Netgate Discussion Forum
    • Categories
    • Recent
    • Tags
    • Popular
    • Users
    • Search
    • Register
    • Login

    Taming the beasts… aka suricata blueprint

    Scheduled Pinned Locked Moved IDS/IPS
    504 Posts 64 Posters 340.7k Views
    Loading More Posts
    • Oldest to Newest
    • Newest to Oldest
    • Most Votes
    Reply
    • Reply as topic
    Log in to reply
    This topic has been deleted. Only users with topic management privileges can see it.
    • ?
      A Former User
      last edited by

      You are still seeing alerts because of the way snort/suricata work on pfsense. Follow the next steps through, and you will understand why.

      1. A packet comes in on your WAN interface
      2. A copy of that packet is immediately made, and passed on to snort/suricata
      3. pf decides what to do with the packet
      4. snort/suricata decides what to do with the copy of the packet
      5. If rules allow it, pf passes on the packet to your LAN interface
      6. If snort/suricata rules call for an alert, an alert is generated
      7. The original packet has likely reached its destination
        8 ) The offending IP is added by snort/suricata (actually no, but good enough) to the blocked table.

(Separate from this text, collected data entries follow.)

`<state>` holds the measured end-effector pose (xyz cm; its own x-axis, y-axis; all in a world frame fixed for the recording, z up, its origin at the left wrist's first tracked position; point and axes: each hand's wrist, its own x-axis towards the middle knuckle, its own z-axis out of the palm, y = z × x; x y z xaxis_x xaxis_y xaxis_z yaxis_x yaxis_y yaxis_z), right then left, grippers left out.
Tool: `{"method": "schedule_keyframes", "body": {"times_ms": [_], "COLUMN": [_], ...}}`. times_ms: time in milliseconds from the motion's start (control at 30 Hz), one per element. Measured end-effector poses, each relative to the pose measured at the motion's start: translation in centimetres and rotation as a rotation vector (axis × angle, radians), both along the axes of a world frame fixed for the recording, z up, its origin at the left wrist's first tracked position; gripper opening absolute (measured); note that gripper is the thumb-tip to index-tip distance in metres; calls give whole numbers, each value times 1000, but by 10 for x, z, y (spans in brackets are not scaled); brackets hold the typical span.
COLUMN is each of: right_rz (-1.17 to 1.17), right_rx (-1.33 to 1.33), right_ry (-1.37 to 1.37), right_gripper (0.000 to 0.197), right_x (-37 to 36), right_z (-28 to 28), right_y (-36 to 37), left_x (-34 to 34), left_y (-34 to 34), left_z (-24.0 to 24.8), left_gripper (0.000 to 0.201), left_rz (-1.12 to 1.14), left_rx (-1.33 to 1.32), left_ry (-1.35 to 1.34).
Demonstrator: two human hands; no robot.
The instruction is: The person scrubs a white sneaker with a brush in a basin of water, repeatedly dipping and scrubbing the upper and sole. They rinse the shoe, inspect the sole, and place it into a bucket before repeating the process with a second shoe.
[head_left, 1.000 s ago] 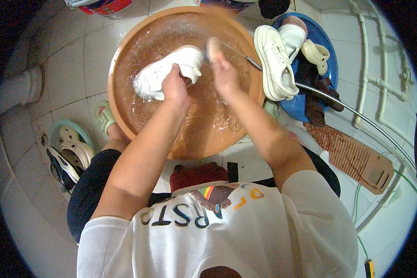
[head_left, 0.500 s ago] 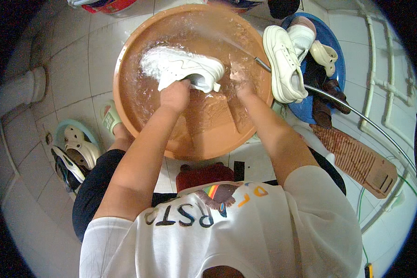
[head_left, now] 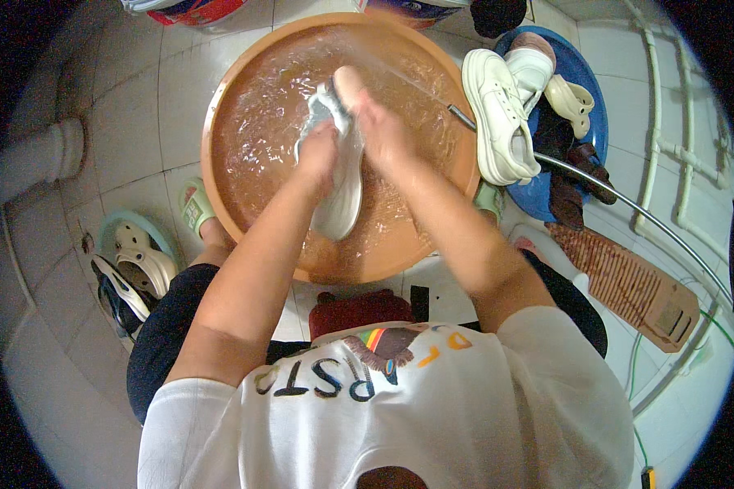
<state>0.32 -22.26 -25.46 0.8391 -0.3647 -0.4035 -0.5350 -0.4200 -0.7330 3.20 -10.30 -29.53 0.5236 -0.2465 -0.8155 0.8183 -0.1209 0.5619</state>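
Observation:
A wet white sneaker (head_left: pixel 340 200) is tipped on its side over the orange-brown basin (head_left: pixel 220 191), its toe end toward me. My left hand (head_left: pixel 318 151) is closed around the shoe near its opening. My right hand (head_left: pixel 383 134) grips a tan, round-ended thing (head_left: pixel 350 87) against the heel end of the shoe; it looks like a scrubbing brush, but its underside is hidden and the hand is blurred. Rippling water lies in the basin. A metal nozzle (head_left: pixel 462 116) over the right rim sprays a thin jet across it.
Right of the basin, a white sneaker (head_left: pixel 497 122) leans on a blue tub (head_left: pixel 599 122) holding more footwear. A metal hose (head_left: pixel 628 196) passes above a brown washboard (head_left: pixel 628 281). At left, a pale green tub (head_left: pixel 130 218) holds cream clogs (head_left: pixel 143 257). Buckets (head_left: pixel 192 10) stand at the far side.
The shoe has turned from lying sideways in the water to pointing toward me, its sole side showing. My right hand has risen from the water at the right and moved left onto the shoe.

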Motion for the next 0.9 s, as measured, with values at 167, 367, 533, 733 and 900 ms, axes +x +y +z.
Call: {"method": "schedule_keyframes", "body": {"times_ms": [167, 367, 533, 733, 900], "right_rz": [227, 157, 135, 150, 57], "right_rx": [-124, -115, -334, -208, 155], "right_ry": [213, 245, 495, -152, 58], "right_gripper": [39, 34, 33, 33, 40], "right_x": [-16, -21, -33, -69, -38], "right_z": [3, -1, -65, -149, -7], "right_y": [-8, -11, -55, -74, 6], "left_x": [-19, -3, -10, -11, -18], "left_y": [1, 12, 23, 22, 13], "left_z": [-16, 15, -11, -8, -14], "left_gripper": [64, 59, 35, 32, 46], "left_rz": [64, 257, 332, 425, 409], "left_rx": [-55, -371, -412, -367, -268], "left_ry": [89, 385, 336, 299, 342]}}
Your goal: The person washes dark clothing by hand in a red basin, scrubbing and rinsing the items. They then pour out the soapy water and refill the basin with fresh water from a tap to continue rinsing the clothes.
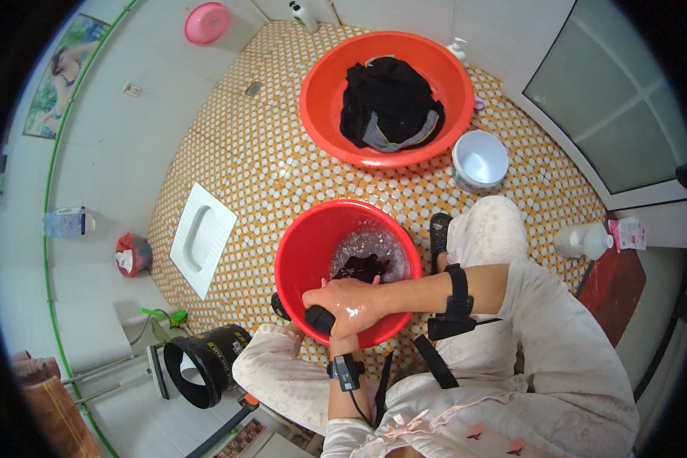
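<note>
Both my hands are together over the near rim of a red bucket with soapy water in it. My right hand reaches in from the right and lies across my left hand, which comes up from below. Between them they grip a wet black cloth; one bunched end sticks out at the left of the hands. More black cloth hangs or lies in the suds just beyond them. Most of my left fingers are hidden behind the right hand.
Beyond the bucket, a large red basin holds black clothing with grey trim. A white pail stands beside it. A squat toilet is at the left, a black bucket at lower left, a white bottle at right.
</note>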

      The most important part is 2: that shows exactly how snort/suricata work, and why alerts are generated. Fast forwarding another round of that list, shows that by the time pf decides that a second packet from the offender should be blocked, snort/suricata already sees the copy of that packet, re-generating an alert. As you can see, no matter what you do, the alerts will always be generated.

      The only 2 ways to stop those alerts is by using an upstream router to block packets from that IP, or using BPF to tell suricata to not inspect packets from those IPs, which is not currently supported nor encouraged (last time I tried it on my 4 million permanently banned IPs, the box crashed, on smaller lists suricata start up took a day or so).

      You don't have to worry about the alerts being generated. That does not mean that packets are passing, they could be blocked and the alert will still be generated on the copy of the packet.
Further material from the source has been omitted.